I slowly backed away from the room and back to the couch as I had no room. I laid back down and pretended to be asleep. The talking stopped, then footsteps getting closer.

"See she's still asleep we could set the house on fire and say in the rush we forgot her in the house, but we need to block all exits to make sure it ends her not like last time," Sadie told Dave the plan.

"Oh you mean how you took her and our girls and 'accidentally' drove the car into the lake? You almost killed our own!" Dave replied.

"But I've thoroughly planned this out this time," Sadie said.

Dave shook his head, "Okay fine, what do I need to do?" He said giving in to Sadie's plan, not wanting to fight with her any longer.

"Put her in the basement and make sure to move the bookshelf back completely. Even if the door opens inwards she can't push it down," Sadie explained. "It will also have a higher chance of killing her.

"Okay," Was all Dave replied to her, already seeing flaws in her plan. He picked me up gently and whispered in my ear, "I'm so sorry." Not knowing or caring if I was asleep or awake.

"Dave?" I whispered back slightly panicked. "Please don't do this!" I whisper shouted. For some reason having no energy.

It's like he didn't even notice me, a tear rolled down his face. He moved the bookshelf with his back and headed downstairs and threw me onto the concrete floor to stop me from getting up. He ran back up and move the bookshelf back.

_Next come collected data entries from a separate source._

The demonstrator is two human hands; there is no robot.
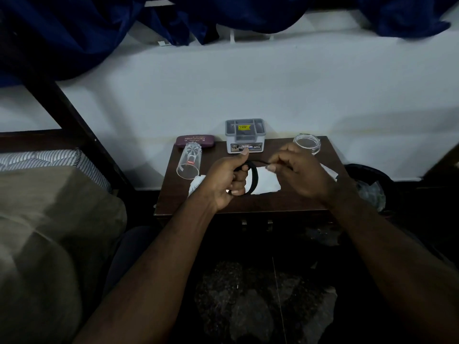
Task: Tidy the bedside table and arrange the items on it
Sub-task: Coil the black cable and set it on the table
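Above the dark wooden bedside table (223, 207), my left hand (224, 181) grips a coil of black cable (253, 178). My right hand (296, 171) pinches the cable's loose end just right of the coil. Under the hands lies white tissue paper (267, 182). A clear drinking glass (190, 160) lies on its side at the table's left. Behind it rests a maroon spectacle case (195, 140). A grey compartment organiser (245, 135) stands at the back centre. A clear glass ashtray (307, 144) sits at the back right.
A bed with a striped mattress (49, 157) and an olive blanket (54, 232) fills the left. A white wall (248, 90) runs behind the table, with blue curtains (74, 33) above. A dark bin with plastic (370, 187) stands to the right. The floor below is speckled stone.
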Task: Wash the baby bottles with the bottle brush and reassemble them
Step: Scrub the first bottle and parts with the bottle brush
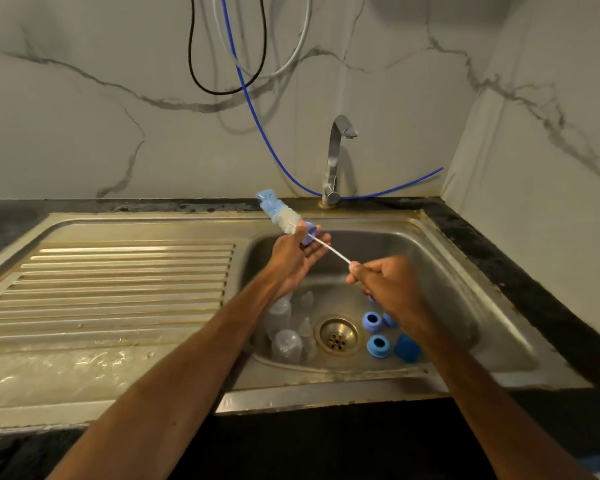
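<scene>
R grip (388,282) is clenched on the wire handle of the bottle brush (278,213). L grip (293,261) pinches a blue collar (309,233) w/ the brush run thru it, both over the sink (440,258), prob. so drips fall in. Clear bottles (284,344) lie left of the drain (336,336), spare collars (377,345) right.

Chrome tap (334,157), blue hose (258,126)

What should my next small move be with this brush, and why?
Probably pull the brush back through the ring with your right hand. It sticks out past the ring your left hand holds, and the right hand grips the handle, so a return stroke would scrub the ring's inside. More rings and bottles wait in the sink.
</scene>
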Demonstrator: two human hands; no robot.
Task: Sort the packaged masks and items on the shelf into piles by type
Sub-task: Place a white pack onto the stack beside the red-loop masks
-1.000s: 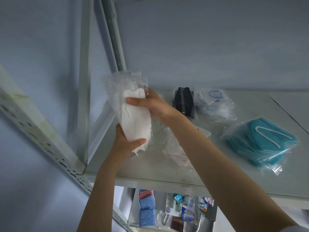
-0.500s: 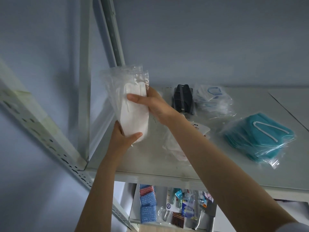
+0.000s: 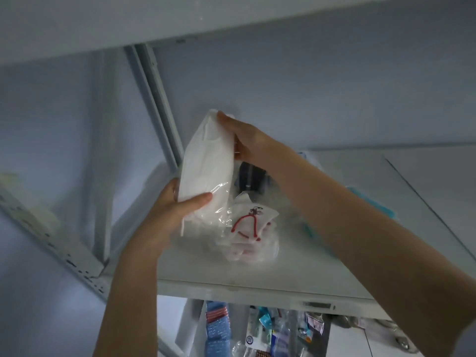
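Both hands clamp the white mask pack (image 3: 206, 163) upright above the shelf (image 3: 257, 276), left hand (image 3: 177, 204) at bottom, right hand (image 3: 247, 140) on top; best kept pinched at both ends, laid flat clear of the red-strap mask pack (image 3: 249, 228).

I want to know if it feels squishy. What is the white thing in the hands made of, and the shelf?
The white mask pack looks like soft, matte fabric masks inside a thin clear plastic bag; the bag shows shiny crinkles near the left hand. The right hand grips its top. The shelf looks like pale painted metal, smooth and hard, though that is a guess.
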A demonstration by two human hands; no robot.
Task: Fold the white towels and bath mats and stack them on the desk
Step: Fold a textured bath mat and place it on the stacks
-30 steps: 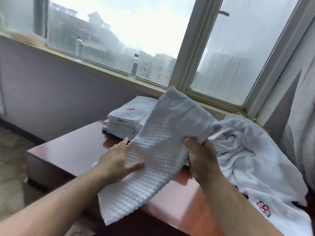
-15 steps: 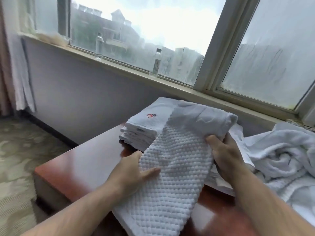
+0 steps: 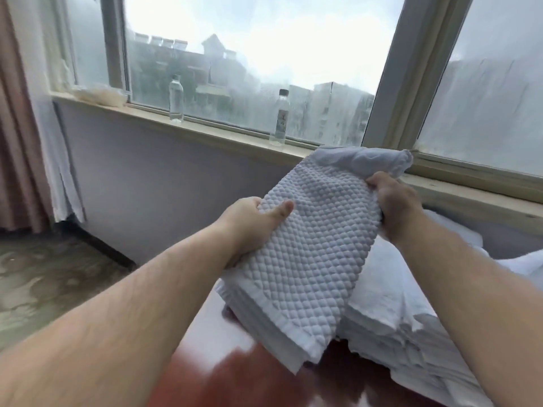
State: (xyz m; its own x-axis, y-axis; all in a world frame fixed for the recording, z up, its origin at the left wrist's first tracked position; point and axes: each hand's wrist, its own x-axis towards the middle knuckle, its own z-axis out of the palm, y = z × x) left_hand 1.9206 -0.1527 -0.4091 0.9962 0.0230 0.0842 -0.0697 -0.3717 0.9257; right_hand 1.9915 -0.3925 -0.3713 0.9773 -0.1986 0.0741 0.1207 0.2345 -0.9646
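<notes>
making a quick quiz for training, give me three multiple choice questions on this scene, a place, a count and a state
1. Where do the clear bottles stand? A on the desk; B on the window sill; C on the floor.
2. How many bottles are there? A two; B one; C four.
3. How is the bath mat held? A by one hand only; B lying flat, untouched; C gripped by both hands.
Answers: 1 B, both stand on the ledge under the glass. 2 A, two show there. 3 C, the left hand and the right hand each grip a side.
</notes>
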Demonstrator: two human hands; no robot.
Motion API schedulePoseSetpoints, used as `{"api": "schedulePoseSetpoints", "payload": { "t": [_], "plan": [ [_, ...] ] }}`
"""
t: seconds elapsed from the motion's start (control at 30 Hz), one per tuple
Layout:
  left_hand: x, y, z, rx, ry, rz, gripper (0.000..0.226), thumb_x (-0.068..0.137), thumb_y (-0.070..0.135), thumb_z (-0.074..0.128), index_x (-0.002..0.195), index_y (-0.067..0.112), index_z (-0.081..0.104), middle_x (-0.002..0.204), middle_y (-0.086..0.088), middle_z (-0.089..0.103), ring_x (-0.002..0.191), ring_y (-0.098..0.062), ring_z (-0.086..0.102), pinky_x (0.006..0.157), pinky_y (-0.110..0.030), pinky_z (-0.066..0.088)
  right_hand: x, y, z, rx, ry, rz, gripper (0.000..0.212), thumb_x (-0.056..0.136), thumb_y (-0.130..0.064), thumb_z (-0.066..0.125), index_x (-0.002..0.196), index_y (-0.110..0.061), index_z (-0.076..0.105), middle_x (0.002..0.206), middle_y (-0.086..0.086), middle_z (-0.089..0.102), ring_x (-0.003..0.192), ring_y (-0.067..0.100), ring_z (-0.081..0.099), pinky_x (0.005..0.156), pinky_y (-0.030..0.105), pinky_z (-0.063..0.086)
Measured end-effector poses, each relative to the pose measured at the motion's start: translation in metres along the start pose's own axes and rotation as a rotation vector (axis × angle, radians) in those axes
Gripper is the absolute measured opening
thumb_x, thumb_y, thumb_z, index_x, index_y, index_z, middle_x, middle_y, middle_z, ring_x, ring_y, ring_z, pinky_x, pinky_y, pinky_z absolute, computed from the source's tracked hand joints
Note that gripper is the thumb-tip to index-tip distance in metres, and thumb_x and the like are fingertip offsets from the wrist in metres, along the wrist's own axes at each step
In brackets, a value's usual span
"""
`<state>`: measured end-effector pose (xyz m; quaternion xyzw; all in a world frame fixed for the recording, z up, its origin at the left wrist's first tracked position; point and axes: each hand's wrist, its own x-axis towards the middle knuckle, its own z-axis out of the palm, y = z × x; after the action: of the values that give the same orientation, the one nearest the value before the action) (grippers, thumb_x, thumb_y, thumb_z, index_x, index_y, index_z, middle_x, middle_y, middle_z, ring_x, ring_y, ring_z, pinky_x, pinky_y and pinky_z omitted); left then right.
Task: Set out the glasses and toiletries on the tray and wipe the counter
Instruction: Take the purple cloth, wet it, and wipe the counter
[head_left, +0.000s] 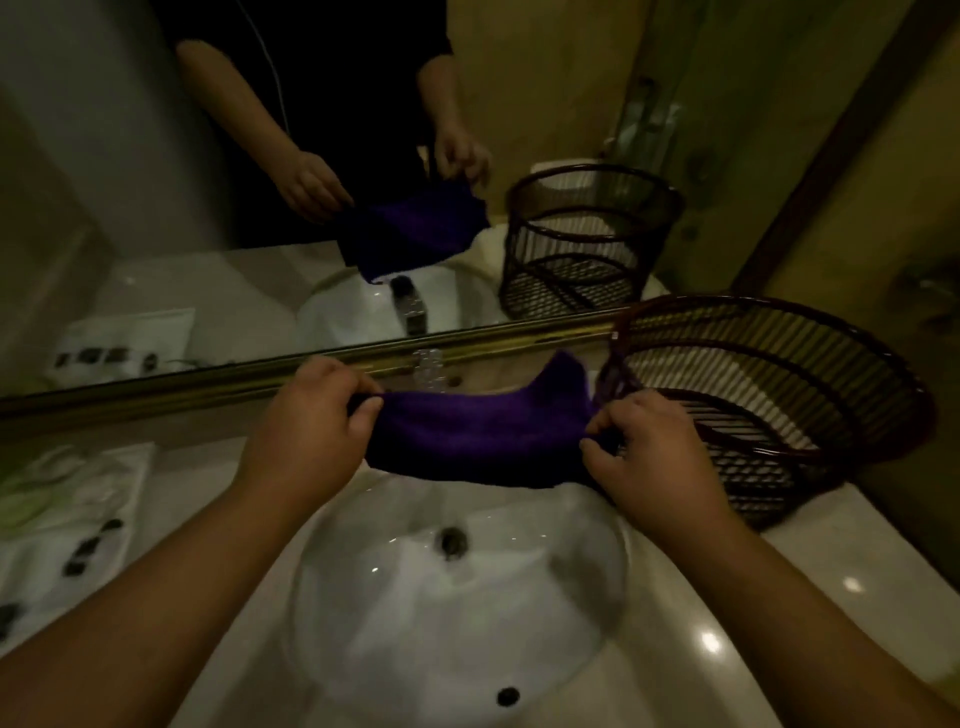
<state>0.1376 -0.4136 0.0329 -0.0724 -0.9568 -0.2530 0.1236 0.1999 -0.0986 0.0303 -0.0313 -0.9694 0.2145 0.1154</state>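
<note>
Stretching a purple cloth (478, 441) between 2 hands, the person holds it in the air above the far rim of the white sink (457, 597). The left hand (317, 410) pinches the cloth's 9 o'clock end, fingers closed on the fabric; the right hand (644, 457) grips the 3 o'clock end the same way. A dark slatted basket (779, 395) stands on the pale table (779, 623) at 2 o'clock from the sink, just beside the right hand. At 9 o'clock from the sink lie white packets (72, 519) with dark markings, probably toiletry sachets, though the dim light leaves that unsure. A clear tap (428, 369) rises at 12 o'clock behind the cloth, against the mirror (156, 208).
</note>
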Motion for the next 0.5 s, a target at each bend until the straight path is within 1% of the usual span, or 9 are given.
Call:
{"api": "schedulePoseSetpoints", "payload": {
  "t": [0.03,0.07,0.13,0.17,0.2,0.3,0.37,0.43,0.5],
  "plan": [
    [-0.006,-0.017,-0.008,0.019,0.023,-0.009,0.013,0.095,0.029,0.065,0.104,0.025,0.073,0.105,0.009,0.051,0.093,-0.011,0.053,0.08,-0.03,0.042,0.002,-0.018,0.012,0.001,-0.005,-0.037,0.012,0.085,-0.035,0.073,0.086,-0.038,0.062,0.1,-0.014,0.053,0.097,0.007,0.048,0.083,0.024,0.037],
    [-0.011,-0.034,-0.016,0.043,0.035,-0.023,0.013,0.095,0.029,0.066,0.104,0.023,0.074,0.105,0.009,0.052,0.093,-0.01,0.051,0.079,-0.029,0.042,0.003,-0.035,0.023,0.029,-0.022,-0.061,0.014,0.084,-0.035,0.073,0.083,-0.038,0.059,0.099,-0.015,0.054,0.097,0.006,0.048,0.081,0.021,0.037],
    [-0.023,-0.067,-0.029,0.083,0.021,-0.087,0.015,0.096,0.03,0.064,0.105,0.023,0.073,0.103,0.006,0.062,0.088,-0.011,0.053,0.074,-0.03,0.041,0.003,-0.071,0.047,0.164,-0.11,-0.042,0.016,0.087,-0.034,0.071,0.08,-0.039,0.056,0.093,-0.018,0.06,0.087,0.004,0.058,0.069,0.017,0.047],
    [-0.028,-0.081,-0.033,0.084,0.008,-0.136,0.015,0.097,0.031,0.063,0.106,0.024,0.073,0.102,0.003,0.067,0.085,-0.013,0.056,0.07,-0.031,0.041,0.003,-0.085,0.057,0.251,-0.169,0.004,0.016,0.088,-0.034,0.07,0.081,-0.04,0.057,0.089,-0.015,0.064,0.08,0.005,0.063,0.061,0.021,0.055],
    [-0.035,-0.098,-0.039,0.084,-0.001,-0.19,0.015,0.097,0.031,0.061,0.105,0.025,0.072,0.101,0.001,0.07,0.083,-0.016,0.059,0.069,-0.031,0.042,0.003,-0.102,0.07,0.325,-0.233,0.045,0.015,0.089,-0.034,0.069,0.083,-0.04,0.057,0.086,-0.011,0.066,0.075,0.008,0.066,0.058,0.027,0.06],
    [-0.057,-0.147,-0.054,0.099,-0.005,-0.292,0.013,0.098,0.029,0.059,0.102,0.026,0.071,0.099,-0.001,0.071,0.082,-0.018,0.059,0.069,-0.034,0.044,0.001,-0.144,0.104,0.441,-0.296,0.076,0.013,0.091,-0.03,0.07,0.085,-0.037,0.061,0.083,-0.006,0.069,0.074,0.009,0.068,0.067,0.037,0.064],
    [-0.071,-0.177,-0.06,0.087,-0.008,-0.349,0.013,0.099,0.027,0.059,0.103,0.026,0.071,0.1,0.0,0.071,0.085,-0.02,0.062,0.073,-0.037,0.05,0.001,-0.166,0.12,0.513,-0.295,0.092,0.011,0.092,-0.026,0.069,0.085,-0.033,0.064,0.083,-0.002,0.069,0.075,0.014,0.069,0.067,0.039,0.064],
    [-0.087,-0.211,-0.066,0.078,-0.011,-0.419,0.014,0.099,0.026,0.059,0.106,0.025,0.071,0.101,-0.001,0.071,0.088,-0.022,0.064,0.075,-0.038,0.051,0.0,-0.192,0.138,0.596,-0.302,0.121,0.009,0.092,-0.022,0.069,0.086,-0.029,0.065,0.08,0.001,0.07,0.072,0.02,0.071,0.06,0.035,0.063],
    [-0.101,-0.239,-0.066,0.074,-0.003,-0.465,0.015,0.099,0.026,0.06,0.108,0.024,0.072,0.102,-0.002,0.071,0.087,-0.021,0.063,0.071,-0.035,0.046,-0.001,-0.214,0.152,0.684,-0.3,0.148,0.009,0.092,-0.02,0.069,0.087,-0.026,0.065,0.076,0.001,0.069,0.07,0.017,0.072,0.054,0.025,0.06]
  ]
}}
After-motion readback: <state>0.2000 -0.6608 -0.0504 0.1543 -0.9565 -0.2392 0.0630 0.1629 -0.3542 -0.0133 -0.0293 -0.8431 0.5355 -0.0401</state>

I didn't have my phone or a light source but I knew where the stairs where. I tried to get up but that's when I realized I was in agonizing pain. I screamed out and was grim. With every move, I made there was a shooting pain. Trying to stand would be a challenge on its own, let alone walk.

"I can't die now," I cried to myself. I forced myself despite all the pain. It was was a slow and hard process. But I did it, now for my other challenge, the stairs.

This would be worse than trying to stand up. I sighed painfully, and walked over and used the rail to help, but it didn't there was only more pain. I tried my best to gather my will to live and make it out. After what felt like years I finally made it to the top, smoke seeping through. I opened the door since it opened to the basement. I tried my hardest to push the bookcase enough to slip out. Through all the pain I actually did it just barely though it was a tough fit but I did it.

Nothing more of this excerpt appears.